--- WHAT THIS TASK INVOLVES ---
Output every line of the material exactly.

--- INPUT DATA ---
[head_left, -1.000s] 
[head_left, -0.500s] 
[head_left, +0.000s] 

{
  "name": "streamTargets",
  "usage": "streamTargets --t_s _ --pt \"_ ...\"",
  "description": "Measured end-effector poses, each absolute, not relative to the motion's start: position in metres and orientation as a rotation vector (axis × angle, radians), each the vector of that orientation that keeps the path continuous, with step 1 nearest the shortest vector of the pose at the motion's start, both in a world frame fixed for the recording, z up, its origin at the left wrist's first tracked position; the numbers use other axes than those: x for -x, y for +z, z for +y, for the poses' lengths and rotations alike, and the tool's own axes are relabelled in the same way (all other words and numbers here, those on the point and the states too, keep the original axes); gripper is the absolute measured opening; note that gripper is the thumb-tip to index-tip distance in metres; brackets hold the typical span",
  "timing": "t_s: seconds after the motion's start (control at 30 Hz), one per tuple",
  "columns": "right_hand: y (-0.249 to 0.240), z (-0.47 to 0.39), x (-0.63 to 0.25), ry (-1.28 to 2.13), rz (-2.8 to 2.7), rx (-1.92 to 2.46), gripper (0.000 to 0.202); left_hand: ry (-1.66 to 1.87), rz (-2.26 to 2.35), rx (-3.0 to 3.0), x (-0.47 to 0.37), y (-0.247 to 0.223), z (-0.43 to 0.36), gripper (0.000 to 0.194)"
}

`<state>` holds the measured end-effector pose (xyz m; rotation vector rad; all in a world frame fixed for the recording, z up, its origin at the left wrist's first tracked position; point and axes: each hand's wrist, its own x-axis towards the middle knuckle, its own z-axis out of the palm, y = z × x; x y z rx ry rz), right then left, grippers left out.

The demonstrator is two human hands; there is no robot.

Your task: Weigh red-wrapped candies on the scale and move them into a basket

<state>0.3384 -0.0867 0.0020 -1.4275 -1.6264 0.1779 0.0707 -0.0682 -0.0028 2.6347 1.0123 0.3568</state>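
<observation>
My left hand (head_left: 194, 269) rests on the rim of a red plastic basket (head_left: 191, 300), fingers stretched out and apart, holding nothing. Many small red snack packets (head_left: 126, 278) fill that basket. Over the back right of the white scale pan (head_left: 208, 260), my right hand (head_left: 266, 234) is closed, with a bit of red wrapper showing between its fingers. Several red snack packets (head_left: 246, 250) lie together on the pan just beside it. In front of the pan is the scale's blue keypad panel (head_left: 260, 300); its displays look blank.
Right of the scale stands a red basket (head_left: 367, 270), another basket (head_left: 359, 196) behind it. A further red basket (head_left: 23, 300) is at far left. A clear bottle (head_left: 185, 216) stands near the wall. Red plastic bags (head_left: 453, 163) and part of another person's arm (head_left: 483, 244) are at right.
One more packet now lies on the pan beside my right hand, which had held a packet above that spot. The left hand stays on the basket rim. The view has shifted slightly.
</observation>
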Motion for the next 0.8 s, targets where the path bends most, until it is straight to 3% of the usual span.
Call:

--- FINISHED TASK ---
[head_left, -1.000s] 
[head_left, -0.500s] 
[head_left, +0.000s] 

{
  "name": "streamTargets",
  "usage": "streamTargets --t_s _ --pt \"_ ...\"",
  "description": "Measured end-effector poses, each absolute, not relative to the motion's start: position in metres and orientation as a rotation vector (axis × angle, radians), each the vector of that orientation that keeps the path continuous, with step 1 nearest the shortest vector of the pose at the motion's start, both in a world frame fixed for the recording, z up, its origin at the left wrist's first tracked position; the numbers use other axes than those: x for -x, y for +z, z for +y, for the poses' lengths and rotations alike, and the tool's own axes are relabelled in the same way (all other words and numbers here, those on the point and the states too, keep the original axes); gripper is the absolute measured opening; note that gripper is the thumb-tip to index-tip distance in metres; brackets hold the typical span",
  "timing": "t_s: seconds after the motion's start (control at 30 Hz), one per tuple",
  "columns": "right_hand: y (-0.249 to 0.240), z (-0.47 to 0.39), x (-0.63 to 0.25), ry (-1.28 to 2.13), rz (-2.8 to 2.7), rx (-1.92 to 2.46), gripper (0.000 to 0.202); left_hand: ry (-1.66 to 1.87), rz (-2.26 to 2.35), rx (-3.0 to 3.0), x (-0.47 to 0.37), y (-0.247 to 0.223), z (-0.43 to 0.36), gripper (0.000 to 0.194)"
}

`<state>` holds the measured end-effector pose (xyz m; rotation vector rad; all in a world frame fixed for the recording, z up, its origin at the left wrist's first tracked position; point and axes: each hand's wrist, its own x-axis towards the middle knuckle, its own z-axis out of the palm, y = z × x; x y z rx ry rz), right then left, grippers left out.

The demonstrator is two human hands; there is no robot.

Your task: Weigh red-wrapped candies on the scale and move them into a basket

<state>0.3384 -0.0867 0.0020 -1.4275 -1.6264 0.1779 0.0707 -0.0682 -0.0028 2.6347 1.0123 0.3568</state>
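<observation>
My left hand (head_left: 194, 269) rests on the rim of a red plastic basket (head_left: 191, 300), fingers stretched out and apart, holding nothing. Many small red snack packets (head_left: 126, 278) fill that basket. Over the back right of the white scale pan (head_left: 208, 260), my right hand (head_left: 266, 234) is closed, with a bit of red wrapper showing between its fingers. Several red snack packets (head_left: 246, 250) lie together on the pan just beside it. In front of the pan is the scale's blue keypad panel (head_left: 260, 300); its displays look blank.
Right of the scale stands a red basket (head_left: 367, 270), another basket (head_left: 359, 196) behind it. A further red basket (head_left: 23, 300) is at far left. A clear bottle (head_left: 185, 216) stands near the wall. Red plastic bags (head_left: 453, 163) and part of another person's arm (head_left: 483, 244) are at right.
One more packet now lies on the pan beside my right hand, which had held a packet above that spot. The left hand stays on the basket rim. The view has shifted slightly.
</observation>
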Motion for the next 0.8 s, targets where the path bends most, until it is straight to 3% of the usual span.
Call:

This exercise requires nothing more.